You can find more information in Chapter 7.3.9.1 "String Instructions" of the Intel® 64 and IA-32 Architectures Software Developer's Manual (Combined Volumes: 1, 2A, 2B, 2C, 2D, 3A, 3B, 3C, 3D and 4). Quote:

These instructions operate on individual elements in a string, which can be a byte, word, or doubleword. The string elements to be operated on are identified with the ESI (source string element) and EDI (destination string element) registers. Both of these registers contain absolute addresses (offsets into a segment) that point to a string element. By default, the ESI register addresses the segment identified with the DS segment register. A segment-override prefix allows the ESI register to be associated with the CS, SS, ES, FS, or GS segment register. The EDI register addresses the segment identified with the ES segment register; no segment override is allowed for the EDI register. The use of two different segment registers in the string instructions permits operations to be performed on strings located in different segments. Or by associating the ESI register with the ES segment register, both the source and destination strings can be located in the same segment. (This latter condition can also be achieved by loading the DS and ES segment registers with the same segment selector and allowing the ESI register to default to the DS register.) The MOVS instruction moves the string element addressed by the ESI register to the location addressed by the EDI register. The assembler recognizes three "short forms" of this instruction, which specify the size of the string to be moved: MOVSB (move byte string), MOVSW (move word string), and MOVSD (move doubleword string).

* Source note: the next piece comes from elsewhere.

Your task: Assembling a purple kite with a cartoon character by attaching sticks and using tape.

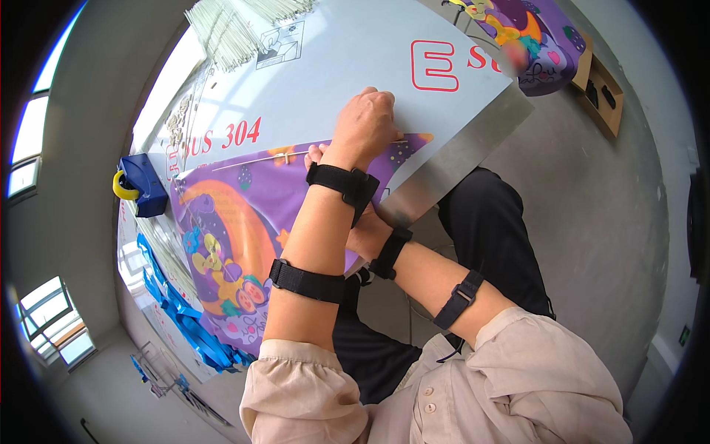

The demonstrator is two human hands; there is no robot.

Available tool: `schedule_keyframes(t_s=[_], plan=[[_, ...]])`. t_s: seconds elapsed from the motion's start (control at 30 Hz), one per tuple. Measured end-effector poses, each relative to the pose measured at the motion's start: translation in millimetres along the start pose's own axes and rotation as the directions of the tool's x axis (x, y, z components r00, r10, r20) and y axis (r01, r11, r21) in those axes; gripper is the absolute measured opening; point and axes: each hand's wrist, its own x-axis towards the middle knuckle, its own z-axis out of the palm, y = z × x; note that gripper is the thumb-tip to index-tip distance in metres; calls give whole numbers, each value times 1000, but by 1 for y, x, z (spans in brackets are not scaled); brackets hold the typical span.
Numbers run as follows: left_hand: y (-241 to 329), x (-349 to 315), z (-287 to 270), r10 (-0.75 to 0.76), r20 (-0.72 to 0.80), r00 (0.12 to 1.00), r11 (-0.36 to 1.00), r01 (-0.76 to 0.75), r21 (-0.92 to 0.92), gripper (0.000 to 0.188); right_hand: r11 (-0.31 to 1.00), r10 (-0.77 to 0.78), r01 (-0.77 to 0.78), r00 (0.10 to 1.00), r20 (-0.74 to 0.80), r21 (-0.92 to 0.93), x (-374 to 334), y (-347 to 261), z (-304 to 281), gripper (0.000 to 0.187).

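A purple printed sheet (285, 194) with a cartoon moon and characters lies over the near edge of the table. Along its upper edge runs a thin pale rod (255, 160) with a small tan fitting (286, 157). My left hand (364, 122) is closed in a fist over the sheet's upper right part, gripping the rod; its fingertips are mostly hidden. Crossing beneath my left wrist, my right hand (367, 231) holds the sheet at its near side. A few of its curled fingers show left of my left wrist, and the rest is covered.
Bundles of thin white rods (225, 33) lie at the far left of the table (325, 52). A blue tape dispenser (148, 185) with yellow tape and blue plastic film (174, 311) are on the left. Another purple sheet (547, 44) and a cardboard box (603, 92) are at far right.
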Motion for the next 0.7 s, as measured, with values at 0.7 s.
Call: schedule_keyframes(t_s=[0.7], plan=[[-178, -236, -157, -544, -522, 657, 839, 423, -341, 20, 867, -1, 85, 986, 168, -490, 19, -39, -31, 81]])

About the Performance of the MOVS Instruction

Since the first Pentium CPU was produced in 1993, Intel began to made simple commands faster and complex commands (like REP MOVS) slower.

So, REP MOVS became very slow, and there was no more practical reason to use it.

In 2013, Intel decided to revisit REP MOVS. If the CPU (produced after 2013) has CPUID ERMSB (Enhanced REP MOVSB) bit, then REP MOVSB and REP STOSB commands are executed differently than on older processors, and are supposed to be fast. In practice, it is only fast for large blocks, 256 bytes and larger, and only when certain conditions are met:

both the source and destination addresses have to be aligned to a 16-Byte boundary;
the source region should not overlap with the destination region;
the length has to be a multiple of 64 to produce higher performance;
the direction has to be forward (CLD).

They are very slow on small blocks because of very high startup cost – about 35 cycles.